→ Task item
Find all the lines in the material below with the word "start", and copy them.
= = =
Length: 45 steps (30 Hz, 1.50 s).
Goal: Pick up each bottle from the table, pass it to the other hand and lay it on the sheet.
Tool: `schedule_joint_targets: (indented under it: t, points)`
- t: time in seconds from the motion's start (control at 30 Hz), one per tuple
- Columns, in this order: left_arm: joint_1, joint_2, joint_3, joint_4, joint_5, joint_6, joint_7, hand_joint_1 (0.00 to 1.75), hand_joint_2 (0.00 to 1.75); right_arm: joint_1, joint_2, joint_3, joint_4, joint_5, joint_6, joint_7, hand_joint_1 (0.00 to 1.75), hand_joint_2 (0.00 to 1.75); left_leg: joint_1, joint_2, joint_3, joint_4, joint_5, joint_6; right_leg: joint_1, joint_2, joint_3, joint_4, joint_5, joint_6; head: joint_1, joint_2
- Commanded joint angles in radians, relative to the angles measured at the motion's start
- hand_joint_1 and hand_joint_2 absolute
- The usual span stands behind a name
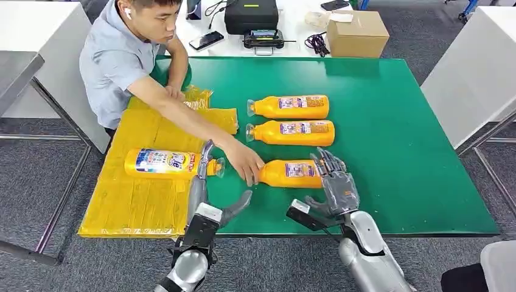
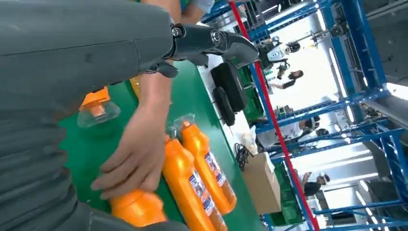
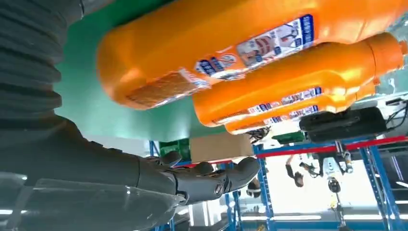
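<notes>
Three orange bottles lie on the green table (image 1: pixel 395 152): a far one (image 1: pixel 291 107), a middle one (image 1: pixel 291 132) and a near one (image 1: pixel 289 173). A person's hand (image 1: pixel 245 163) rests on the near bottle's neck (image 2: pixel 137 207). My right hand (image 1: pixel 333 182) stands open at that bottle's base, fingers spread, holding nothing; the bottle (image 3: pixel 216 48) lies just past its fingers (image 3: pixel 207 180). Another bottle (image 1: pixel 161 163) lies on the yellow sheet (image 1: pixel 140 201). My left hand (image 1: pixel 207 194) is open beside that bottle's capped end (image 2: pixel 98 108).
The person (image 1: pixel 122 55) leans in over the table's far left corner, arm stretched across the sheet. A cardboard box (image 1: pixel 358 33), a black case (image 1: pixel 251 15) and a phone (image 1: pixel 205 40) sit on the white table behind. White tables flank both sides.
</notes>
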Motion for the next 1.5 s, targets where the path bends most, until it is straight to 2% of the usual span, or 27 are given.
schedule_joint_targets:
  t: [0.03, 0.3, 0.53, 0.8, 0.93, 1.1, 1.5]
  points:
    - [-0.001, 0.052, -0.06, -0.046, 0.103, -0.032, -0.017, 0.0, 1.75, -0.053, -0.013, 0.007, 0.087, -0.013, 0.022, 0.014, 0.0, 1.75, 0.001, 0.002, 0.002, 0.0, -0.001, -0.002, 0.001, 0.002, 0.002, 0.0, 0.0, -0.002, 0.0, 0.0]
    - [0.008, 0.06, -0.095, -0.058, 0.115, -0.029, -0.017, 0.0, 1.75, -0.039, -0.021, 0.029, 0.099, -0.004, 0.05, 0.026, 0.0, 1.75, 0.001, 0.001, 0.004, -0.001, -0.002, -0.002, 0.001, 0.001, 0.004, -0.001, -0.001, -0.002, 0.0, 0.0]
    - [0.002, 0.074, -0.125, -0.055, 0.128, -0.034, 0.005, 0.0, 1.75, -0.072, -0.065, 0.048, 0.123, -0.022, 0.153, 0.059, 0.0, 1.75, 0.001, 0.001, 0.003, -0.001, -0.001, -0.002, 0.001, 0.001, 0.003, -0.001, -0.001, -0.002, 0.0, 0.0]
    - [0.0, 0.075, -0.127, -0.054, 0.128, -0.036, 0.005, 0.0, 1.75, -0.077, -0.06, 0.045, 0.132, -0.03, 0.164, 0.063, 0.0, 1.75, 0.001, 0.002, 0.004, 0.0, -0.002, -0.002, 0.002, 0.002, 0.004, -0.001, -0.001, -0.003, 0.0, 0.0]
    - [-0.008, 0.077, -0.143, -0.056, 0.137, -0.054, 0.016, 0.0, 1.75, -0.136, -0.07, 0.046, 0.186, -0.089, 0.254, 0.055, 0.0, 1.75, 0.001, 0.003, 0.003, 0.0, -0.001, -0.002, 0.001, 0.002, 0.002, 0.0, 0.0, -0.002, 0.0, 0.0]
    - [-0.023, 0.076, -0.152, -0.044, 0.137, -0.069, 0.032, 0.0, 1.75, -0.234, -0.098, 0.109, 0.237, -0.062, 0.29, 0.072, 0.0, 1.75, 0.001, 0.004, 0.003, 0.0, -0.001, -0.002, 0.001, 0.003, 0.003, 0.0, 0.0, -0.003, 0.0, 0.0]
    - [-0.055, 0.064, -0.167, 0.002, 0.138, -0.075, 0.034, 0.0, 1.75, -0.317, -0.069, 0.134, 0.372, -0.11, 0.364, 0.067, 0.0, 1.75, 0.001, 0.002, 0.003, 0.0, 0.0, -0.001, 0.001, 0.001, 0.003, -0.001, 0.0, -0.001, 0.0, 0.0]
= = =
→ Output for this task
- t: time in seconds from the motion's start (control at 30 Hz), one per tuple
- Commanded joint angles in radians, relative to the angles measured at the motion's start

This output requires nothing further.